▶ _EXERCISE AIM_
Within the listing that follows, reproduce exactly the lines starting at the line with "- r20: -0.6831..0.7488" and ending at the line with "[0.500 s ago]", inclusive, and only those. Pictures are dropped.

▶ _SUPPLIED MATERIAL_
"""

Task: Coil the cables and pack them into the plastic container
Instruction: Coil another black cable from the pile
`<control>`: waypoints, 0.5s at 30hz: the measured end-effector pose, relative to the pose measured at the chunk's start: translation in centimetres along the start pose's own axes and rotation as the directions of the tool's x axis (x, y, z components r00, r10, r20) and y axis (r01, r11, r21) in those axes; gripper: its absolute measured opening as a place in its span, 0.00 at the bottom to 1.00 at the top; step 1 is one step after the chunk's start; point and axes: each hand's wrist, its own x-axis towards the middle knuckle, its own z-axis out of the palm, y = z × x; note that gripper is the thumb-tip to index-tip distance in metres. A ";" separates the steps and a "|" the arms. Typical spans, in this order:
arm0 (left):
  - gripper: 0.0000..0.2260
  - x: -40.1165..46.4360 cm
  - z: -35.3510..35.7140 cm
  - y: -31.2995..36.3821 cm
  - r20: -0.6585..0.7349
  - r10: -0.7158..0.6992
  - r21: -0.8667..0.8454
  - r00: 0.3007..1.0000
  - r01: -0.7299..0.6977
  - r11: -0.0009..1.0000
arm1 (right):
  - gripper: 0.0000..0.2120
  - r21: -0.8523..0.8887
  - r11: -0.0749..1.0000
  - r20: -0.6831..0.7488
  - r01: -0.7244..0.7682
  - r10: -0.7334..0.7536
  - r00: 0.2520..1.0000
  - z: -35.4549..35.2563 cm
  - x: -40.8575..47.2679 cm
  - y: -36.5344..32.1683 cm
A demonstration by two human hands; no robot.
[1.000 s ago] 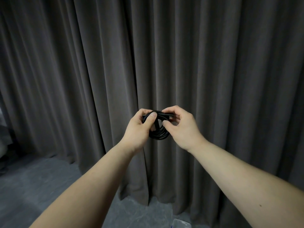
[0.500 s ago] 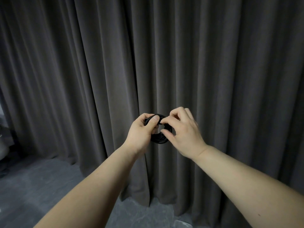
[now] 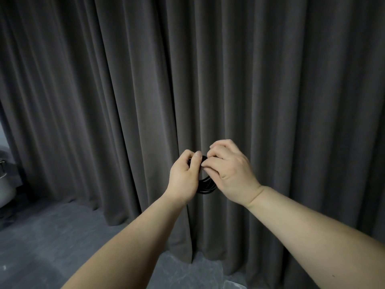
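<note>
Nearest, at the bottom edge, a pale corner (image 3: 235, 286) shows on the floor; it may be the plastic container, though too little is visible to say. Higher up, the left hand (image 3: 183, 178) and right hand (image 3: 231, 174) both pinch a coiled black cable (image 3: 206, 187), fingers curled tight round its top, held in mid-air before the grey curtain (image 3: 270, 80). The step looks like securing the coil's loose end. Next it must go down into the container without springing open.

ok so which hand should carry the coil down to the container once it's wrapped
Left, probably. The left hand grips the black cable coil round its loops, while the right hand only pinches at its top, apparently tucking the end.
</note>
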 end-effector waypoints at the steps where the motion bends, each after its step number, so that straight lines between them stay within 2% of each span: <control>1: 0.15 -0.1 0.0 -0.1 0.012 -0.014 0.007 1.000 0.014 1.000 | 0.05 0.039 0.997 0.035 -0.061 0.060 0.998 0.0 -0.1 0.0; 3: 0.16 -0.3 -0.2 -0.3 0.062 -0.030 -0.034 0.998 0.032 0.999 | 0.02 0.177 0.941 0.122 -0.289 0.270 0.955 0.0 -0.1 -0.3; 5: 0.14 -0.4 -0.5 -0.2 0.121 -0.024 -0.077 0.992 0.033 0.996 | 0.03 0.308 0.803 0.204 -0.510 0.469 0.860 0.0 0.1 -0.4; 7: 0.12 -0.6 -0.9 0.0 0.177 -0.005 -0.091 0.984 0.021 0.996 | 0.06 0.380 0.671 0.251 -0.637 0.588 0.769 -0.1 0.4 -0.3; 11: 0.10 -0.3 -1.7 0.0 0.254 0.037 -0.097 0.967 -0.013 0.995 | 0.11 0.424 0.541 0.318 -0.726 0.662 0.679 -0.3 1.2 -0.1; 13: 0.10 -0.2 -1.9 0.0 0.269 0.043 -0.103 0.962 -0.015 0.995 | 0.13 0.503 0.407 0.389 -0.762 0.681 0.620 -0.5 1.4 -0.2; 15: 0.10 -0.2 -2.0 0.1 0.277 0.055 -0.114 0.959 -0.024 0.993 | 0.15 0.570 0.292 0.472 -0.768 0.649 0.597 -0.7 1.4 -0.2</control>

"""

▶ _TASK SOLUTION_
  - r20: -0.6831..0.7488
  - r01: -0.7244..0.7682
  - r10: -0.7334..0.7536
  - r00: 0.2520..1.0000
  - z: -35.4549..35.2563 cm
  - x: -40.8575..47.2679 cm
  - y: -36.5344..32.1683 cm
A demonstration by two human hands; no robot.
[1.000 s ago] 
[0.500 s ago] 

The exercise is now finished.